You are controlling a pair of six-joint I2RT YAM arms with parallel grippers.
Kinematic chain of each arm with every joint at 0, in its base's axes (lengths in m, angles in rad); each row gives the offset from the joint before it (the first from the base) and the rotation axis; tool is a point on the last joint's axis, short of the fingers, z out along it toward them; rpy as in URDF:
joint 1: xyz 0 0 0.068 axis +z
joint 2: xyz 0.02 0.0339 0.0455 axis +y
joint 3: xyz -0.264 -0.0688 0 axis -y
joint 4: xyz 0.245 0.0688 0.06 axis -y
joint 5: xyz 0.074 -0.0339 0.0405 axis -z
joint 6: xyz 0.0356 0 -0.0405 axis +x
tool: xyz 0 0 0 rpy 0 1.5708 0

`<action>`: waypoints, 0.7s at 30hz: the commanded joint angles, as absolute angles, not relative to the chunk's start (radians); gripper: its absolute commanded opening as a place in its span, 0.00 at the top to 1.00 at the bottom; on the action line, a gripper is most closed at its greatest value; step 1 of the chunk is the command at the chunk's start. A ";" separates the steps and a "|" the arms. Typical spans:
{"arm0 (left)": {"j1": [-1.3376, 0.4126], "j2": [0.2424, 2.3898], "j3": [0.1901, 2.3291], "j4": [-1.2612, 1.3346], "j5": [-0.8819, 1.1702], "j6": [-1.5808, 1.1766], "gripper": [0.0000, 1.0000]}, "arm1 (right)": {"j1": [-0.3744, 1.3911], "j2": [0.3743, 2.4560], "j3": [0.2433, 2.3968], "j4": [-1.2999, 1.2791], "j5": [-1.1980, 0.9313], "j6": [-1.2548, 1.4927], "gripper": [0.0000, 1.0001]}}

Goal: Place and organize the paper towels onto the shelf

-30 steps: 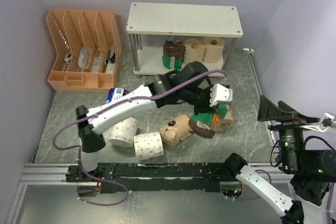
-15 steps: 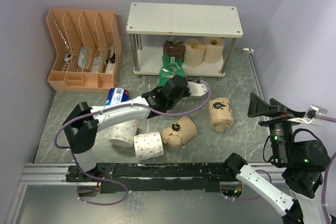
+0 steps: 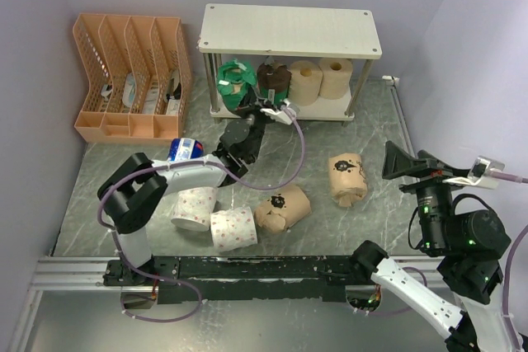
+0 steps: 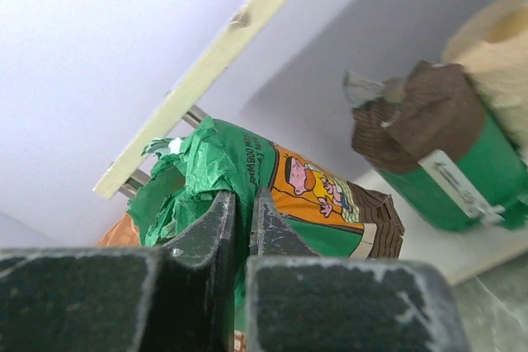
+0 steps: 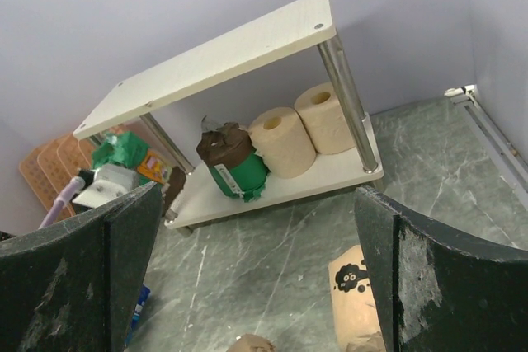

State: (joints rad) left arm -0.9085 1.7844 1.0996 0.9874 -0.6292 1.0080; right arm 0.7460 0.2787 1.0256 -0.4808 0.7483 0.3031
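The shelf [image 3: 289,30] stands at the back centre, and the right wrist view shows it too [image 5: 223,55]. Its lower tier holds a dark brown and green roll [image 3: 273,82] and two tan rolls [image 3: 305,80]. My left gripper [image 4: 243,199] is shut on the wrapper of a green roll [image 4: 214,162], holding it at the left end of the lower tier [image 3: 233,80], beside the brown roll [image 4: 429,138]. My right gripper [image 5: 256,204] is wide open and empty, raised at the right [image 3: 412,166]. Two kraft rolls [image 3: 346,177] [image 3: 280,208], two white speckled rolls [image 3: 233,228] [image 3: 194,208] and a blue-white roll [image 3: 185,150] lie on the table.
An orange slotted file organizer [image 3: 132,80] stands at the back left, close to the shelf's left legs. Purple walls close in the left, back and right. A metal rail [image 3: 247,269] runs along the near edge.
My left gripper has carried the green roll from the middle of the table back and left to the left end of the shelf's lower tier. The right arm shifted slightly.
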 commanded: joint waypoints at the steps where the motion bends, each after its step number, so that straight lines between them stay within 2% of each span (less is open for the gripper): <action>1: -0.861 1.857 1.173 1.202 -0.589 1.048 0.93 | 0.743 0.288 1.051 -0.498 0.760 0.299 0.01; 11: -0.773 1.980 1.255 1.064 -0.512 0.943 0.93 | 0.743 0.247 1.129 -0.573 0.773 0.303 0.01; 21: -0.743 2.108 1.374 1.024 -0.463 0.994 0.93 | 0.742 0.230 1.122 -0.594 0.793 0.291 0.01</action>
State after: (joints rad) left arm -0.7502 2.0899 1.3098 0.9928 -0.5125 0.9688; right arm 0.7460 0.2550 1.1240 -0.5640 0.7738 0.3023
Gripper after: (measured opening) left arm 0.120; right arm 0.988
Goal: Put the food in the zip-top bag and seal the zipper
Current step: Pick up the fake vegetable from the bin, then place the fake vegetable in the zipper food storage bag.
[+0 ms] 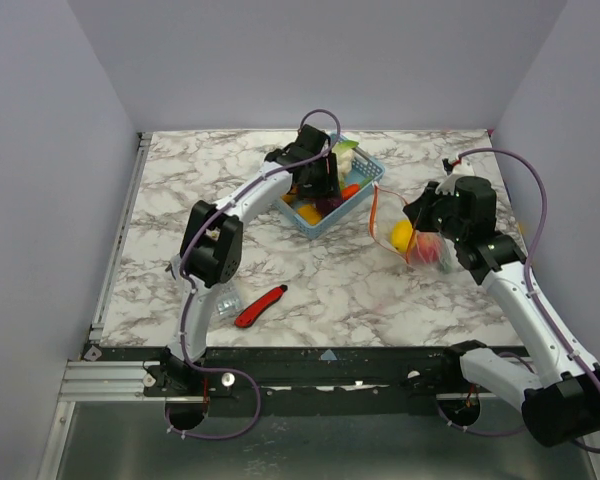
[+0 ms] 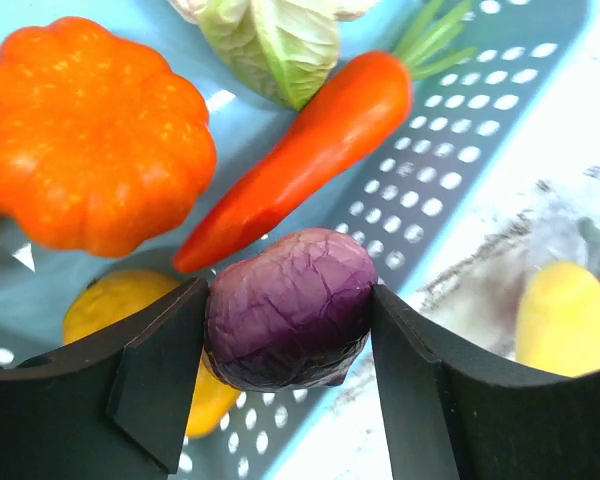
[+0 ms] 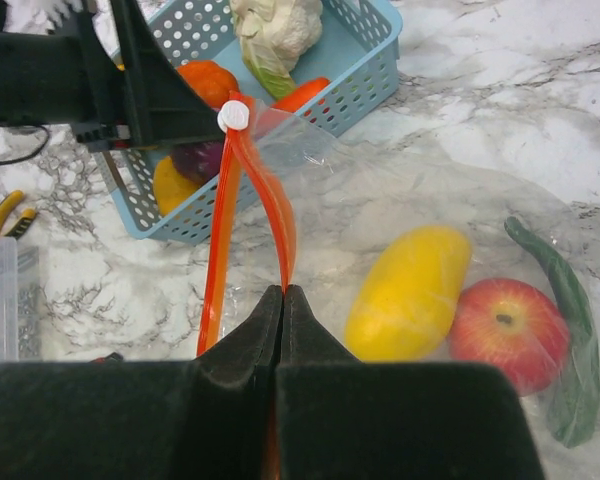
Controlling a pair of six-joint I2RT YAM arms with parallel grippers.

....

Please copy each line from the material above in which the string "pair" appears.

You are controlling a pair of six-joint I2RT YAM arms with parallel grippers.
Controlling a pair of six-joint I2RT YAM arms with parallel grippers.

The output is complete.